Last month, a California judge denied the RIAA's motion for a default judgment against a file-sharing defendant on the grounds that the "boilerplate" complaint didn't provide enough details of the alleged copyright infringement. Rae Schwartz, a resident of New York City who suffers from multiple sclerosis, is now asking a judge to dismiss the lawsuit filed against her on the same grounds, according to her attorney, Ray Beckerman.
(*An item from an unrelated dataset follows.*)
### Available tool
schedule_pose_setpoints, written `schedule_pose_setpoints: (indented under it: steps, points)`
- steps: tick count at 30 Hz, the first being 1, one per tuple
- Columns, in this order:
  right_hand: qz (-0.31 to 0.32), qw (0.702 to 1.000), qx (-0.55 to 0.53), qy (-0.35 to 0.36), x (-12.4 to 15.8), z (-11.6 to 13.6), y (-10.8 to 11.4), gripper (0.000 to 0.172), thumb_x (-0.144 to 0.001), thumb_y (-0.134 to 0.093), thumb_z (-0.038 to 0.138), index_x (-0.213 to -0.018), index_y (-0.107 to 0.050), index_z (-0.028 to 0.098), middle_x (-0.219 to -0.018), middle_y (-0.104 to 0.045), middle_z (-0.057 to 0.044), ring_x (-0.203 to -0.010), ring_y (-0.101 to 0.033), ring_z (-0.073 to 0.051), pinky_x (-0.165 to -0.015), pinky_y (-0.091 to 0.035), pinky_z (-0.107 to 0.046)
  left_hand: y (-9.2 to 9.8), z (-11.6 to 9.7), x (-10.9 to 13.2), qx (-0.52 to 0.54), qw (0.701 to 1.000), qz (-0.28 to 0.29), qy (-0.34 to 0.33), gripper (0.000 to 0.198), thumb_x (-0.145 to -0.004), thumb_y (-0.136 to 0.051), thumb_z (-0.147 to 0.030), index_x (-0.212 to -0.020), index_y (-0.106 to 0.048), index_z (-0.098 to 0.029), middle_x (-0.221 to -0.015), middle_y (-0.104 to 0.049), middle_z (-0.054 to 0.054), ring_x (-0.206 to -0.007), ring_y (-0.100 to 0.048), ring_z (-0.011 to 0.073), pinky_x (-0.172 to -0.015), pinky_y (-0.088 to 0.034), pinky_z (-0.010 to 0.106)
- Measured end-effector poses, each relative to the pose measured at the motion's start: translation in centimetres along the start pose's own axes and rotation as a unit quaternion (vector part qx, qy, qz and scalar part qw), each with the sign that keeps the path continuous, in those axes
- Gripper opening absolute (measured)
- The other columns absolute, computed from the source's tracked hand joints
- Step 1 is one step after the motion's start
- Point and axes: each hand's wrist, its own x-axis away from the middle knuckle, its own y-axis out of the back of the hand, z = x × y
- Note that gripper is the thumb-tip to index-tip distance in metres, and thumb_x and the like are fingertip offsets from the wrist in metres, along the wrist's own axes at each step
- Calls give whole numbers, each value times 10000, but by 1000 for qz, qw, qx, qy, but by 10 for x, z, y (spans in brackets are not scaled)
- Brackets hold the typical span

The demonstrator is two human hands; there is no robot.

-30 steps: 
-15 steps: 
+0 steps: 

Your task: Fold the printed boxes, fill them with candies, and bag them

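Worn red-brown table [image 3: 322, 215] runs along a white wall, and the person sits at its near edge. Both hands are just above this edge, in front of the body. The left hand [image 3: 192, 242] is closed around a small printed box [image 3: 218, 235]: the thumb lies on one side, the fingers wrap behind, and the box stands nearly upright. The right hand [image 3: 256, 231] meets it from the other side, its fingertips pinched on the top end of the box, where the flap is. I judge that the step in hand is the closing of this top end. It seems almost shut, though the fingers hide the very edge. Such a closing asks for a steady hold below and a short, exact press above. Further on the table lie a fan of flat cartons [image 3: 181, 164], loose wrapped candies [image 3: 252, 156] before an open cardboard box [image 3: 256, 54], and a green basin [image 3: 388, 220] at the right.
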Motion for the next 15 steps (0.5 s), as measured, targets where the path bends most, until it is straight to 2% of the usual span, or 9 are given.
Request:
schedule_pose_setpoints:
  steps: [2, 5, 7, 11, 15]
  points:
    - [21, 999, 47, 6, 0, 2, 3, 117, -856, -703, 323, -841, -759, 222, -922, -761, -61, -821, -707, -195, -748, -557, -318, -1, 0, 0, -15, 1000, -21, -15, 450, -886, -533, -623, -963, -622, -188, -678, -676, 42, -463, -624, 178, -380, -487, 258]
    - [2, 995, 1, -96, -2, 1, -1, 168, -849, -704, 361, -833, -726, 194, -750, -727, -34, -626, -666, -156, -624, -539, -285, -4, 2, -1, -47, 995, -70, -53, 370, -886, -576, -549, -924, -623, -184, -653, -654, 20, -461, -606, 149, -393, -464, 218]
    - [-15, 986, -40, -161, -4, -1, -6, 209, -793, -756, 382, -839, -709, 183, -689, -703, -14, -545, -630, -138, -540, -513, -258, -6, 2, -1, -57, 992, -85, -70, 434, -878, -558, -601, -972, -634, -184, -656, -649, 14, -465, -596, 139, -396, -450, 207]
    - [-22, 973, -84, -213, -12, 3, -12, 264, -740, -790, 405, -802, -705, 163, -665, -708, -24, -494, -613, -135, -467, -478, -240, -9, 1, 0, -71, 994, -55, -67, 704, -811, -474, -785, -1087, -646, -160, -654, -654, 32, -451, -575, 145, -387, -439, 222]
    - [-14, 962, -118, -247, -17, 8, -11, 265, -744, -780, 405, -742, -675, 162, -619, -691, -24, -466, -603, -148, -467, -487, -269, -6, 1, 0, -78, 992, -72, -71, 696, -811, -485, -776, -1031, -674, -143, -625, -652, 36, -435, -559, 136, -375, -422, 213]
In letters sent today to the presiding judge and magistrate judges in Elektra v. Schwartz, Beckerman informs them that Schwartz will make a motion to dismiss the copyright infringement complaint filed by the RIAA in July 2006. Beckerman cites the decision in Interscope v. Rodriguez, pointing out that the language in the RIAA's complaint against Schwartz is "virtually identical" to the one deemed insufficient in Interscope v. Rodriguez.

Indeed, the language in just about every complaint filed by the RIAA up until the Interscope decision is virtually identical. "Plaintiffs are informed and believe that Defendant, without the permission or consent of Plaintiffs, has used, and continues to use, an online media distribution system to download the Copyrighted Recordings, to distribute the Copyrighted Recordings to the public, and/or to make the Copyrighted Recordings available for distribution to others," read the complaints in both Interscope and Elektra.

Drawing on the Supreme Court's decision in Bell Atlantic v. Twombly earlier this year, Judge Rudi M. Brewster ruled that the RIAA's complaint included no facts supporting its allegations. "The compliant is simple a boilerplate listing of the elements of copyright infringement without any facts pertaining specifically to the instant Defendant," wrote the judge, who found that it "fails to sufficiently state a claim upon which relief can be granted."

Judge Brewster allowed Interscope, et al., to file an amended complaint after denying their motion for a default judgment—and the possibility definitely exists that other courts will give the record labels similar leeway. The plaintiffs quickly took advantage of the out given to them by the judge and subsequently filed an amended complaint which was heavier on dates and IP addresses, but otherwise offered little more in the way of details with regard to the alleged infringement.

Subsequent complaints filed by the record labels have abandoned the language cited by Judge Brewster, but there are a large number of cases currently pending that use the same boilerplate language. You can bet that Schwartz's motion for dismissal on these grounds won't be the only one.